The Trillion Dollar War

(1)
Now that the estimated cost of the Iraq war has been certified, by the nonpartisan Congressional Budget Office, to exceed one trillion dollars, many people are enjoying reminding each other how Paul Wolfowitz had confidently declared that the war would pay for itself.

Except, of course, he never said that. Or not quite that.

What he actually said was that Iraq’s oil revenue would pay for Iraq’s reconstruction.

There’s a lot of money to pay for this that doesn’t have to be U.S. taxpayer money, and it starts with the assets of the Iraqi people…and on a rough recollection, the oil revenues of that country could bring between $50 and $100 billion over the course of the next two or three years…We’re dealing with a country that can really finance its own reconstruction, and relatively soon.
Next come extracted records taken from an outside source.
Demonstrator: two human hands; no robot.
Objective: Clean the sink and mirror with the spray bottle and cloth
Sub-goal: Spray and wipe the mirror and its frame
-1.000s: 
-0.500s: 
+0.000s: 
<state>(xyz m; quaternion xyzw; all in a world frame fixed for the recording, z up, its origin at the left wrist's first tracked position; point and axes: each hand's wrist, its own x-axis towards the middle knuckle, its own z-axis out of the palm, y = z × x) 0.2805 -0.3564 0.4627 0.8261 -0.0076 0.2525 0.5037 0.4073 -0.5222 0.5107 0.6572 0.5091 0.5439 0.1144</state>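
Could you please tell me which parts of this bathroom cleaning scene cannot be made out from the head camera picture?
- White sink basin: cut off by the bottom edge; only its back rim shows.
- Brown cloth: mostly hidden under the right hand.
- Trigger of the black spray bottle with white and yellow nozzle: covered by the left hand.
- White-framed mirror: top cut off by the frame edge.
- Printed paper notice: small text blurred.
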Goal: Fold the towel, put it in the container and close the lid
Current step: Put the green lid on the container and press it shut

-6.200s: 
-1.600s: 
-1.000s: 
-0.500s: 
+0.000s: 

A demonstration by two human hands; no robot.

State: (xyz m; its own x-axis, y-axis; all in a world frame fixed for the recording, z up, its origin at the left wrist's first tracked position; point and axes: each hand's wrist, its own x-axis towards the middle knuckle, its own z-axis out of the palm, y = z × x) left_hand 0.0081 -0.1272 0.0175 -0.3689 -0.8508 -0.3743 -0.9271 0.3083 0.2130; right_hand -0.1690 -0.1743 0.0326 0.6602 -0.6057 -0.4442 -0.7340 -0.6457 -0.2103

If you stopped to think about it, the words that were put into Wolfowitz’s mouth never really made any sense. Because no one — not even in Bush’s administration — would ever have suggested that the U.S. was just going to grab Iraqi oil revenue, and use it to pay for the costs of the war.

Still, that never stopped the story from being widely repeated over the years.

(2)
It is a truism that one trillion dollars is a sum that is extremely hard for ordinary folks to wrap their heads around. So here’s a helpful little calculation to bring home the size of the amount. If you were to take one trillion dollars and divide it among the families of the 3659 American soldiers who have died in Iraq so far, each family would get $273 million.

It’s a heck of a bloody lot of millions.

Comments

  1. cristian says:

    So here’s a helpful little calculation…

    I guess an other way to look at it, from only and pure financial point of view, is the fact that the average family’s share of the national debt has increased with about $10,000. As if each and every American family went to the bank and borrowed 10 thousand… what was that for, again?